An exact transcription of the lines below, from the first through the one containing "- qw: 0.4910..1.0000", is the only output wanted.

● ● ● ●

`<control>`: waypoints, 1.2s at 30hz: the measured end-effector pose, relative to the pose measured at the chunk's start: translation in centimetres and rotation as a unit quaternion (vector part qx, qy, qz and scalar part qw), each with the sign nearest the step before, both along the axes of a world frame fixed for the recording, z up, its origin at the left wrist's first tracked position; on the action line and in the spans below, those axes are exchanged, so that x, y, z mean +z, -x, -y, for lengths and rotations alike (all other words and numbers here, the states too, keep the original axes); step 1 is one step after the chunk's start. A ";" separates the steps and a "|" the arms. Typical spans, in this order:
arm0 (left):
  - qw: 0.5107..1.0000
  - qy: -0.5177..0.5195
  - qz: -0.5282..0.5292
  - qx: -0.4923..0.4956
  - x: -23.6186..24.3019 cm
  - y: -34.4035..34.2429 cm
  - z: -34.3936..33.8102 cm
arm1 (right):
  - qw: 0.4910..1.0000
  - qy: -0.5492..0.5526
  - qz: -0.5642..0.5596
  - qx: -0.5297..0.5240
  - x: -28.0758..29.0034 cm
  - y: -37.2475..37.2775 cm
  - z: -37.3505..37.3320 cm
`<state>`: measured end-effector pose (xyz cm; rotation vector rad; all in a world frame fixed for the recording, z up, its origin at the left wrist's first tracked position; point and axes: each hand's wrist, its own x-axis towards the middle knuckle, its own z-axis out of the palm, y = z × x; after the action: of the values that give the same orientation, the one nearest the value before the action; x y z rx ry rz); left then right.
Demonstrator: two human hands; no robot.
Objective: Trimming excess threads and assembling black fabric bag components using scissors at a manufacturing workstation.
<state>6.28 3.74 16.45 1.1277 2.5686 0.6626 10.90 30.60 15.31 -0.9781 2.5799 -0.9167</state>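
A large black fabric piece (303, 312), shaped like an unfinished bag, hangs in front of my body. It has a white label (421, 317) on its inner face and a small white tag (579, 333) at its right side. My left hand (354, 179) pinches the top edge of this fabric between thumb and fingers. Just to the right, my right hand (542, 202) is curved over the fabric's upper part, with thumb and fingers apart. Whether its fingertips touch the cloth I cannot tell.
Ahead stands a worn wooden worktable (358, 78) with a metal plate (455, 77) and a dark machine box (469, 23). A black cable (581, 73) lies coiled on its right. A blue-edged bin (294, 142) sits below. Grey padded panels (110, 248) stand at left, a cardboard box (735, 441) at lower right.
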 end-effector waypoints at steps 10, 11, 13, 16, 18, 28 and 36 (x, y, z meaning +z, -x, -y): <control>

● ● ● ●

Result of the exercise>
`<control>`: waypoints, 1.2s at 30hz: the measured end-effector pose, relative to the pose measured at the chunk's start: translation in centimetres and rotation as a unit quaternion (vector part qx, qy, qz and scalar part qw), each with the sign nearest the step before, both along the axes of a world frame fixed for the recording, z up, its origin at the left wrist's first tracked position; on the action line and in the spans below, those axes are exchanged, so that x, y, z mean +z, -x, -y, for lengths and rotations alike (all other words and numbers here, the states too, keep the original axes); step 1 is one step after the chunk's start. A ";" separates the steps and a "|" the arms. Typical spans, in this order:
arm0 (left):
  - qw: 0.5107..1.0000
  - qy: -0.5177..0.5195
  - qz: -0.5282..0.5292
  - qx: -0.4923..0.4956
  - x: -23.6186..24.3019 cm
  - y: -34.4035..34.2429 cm
  - z: -34.3936..33.8102 cm
arm1 (right):
  - qw: 0.4910..1.0000

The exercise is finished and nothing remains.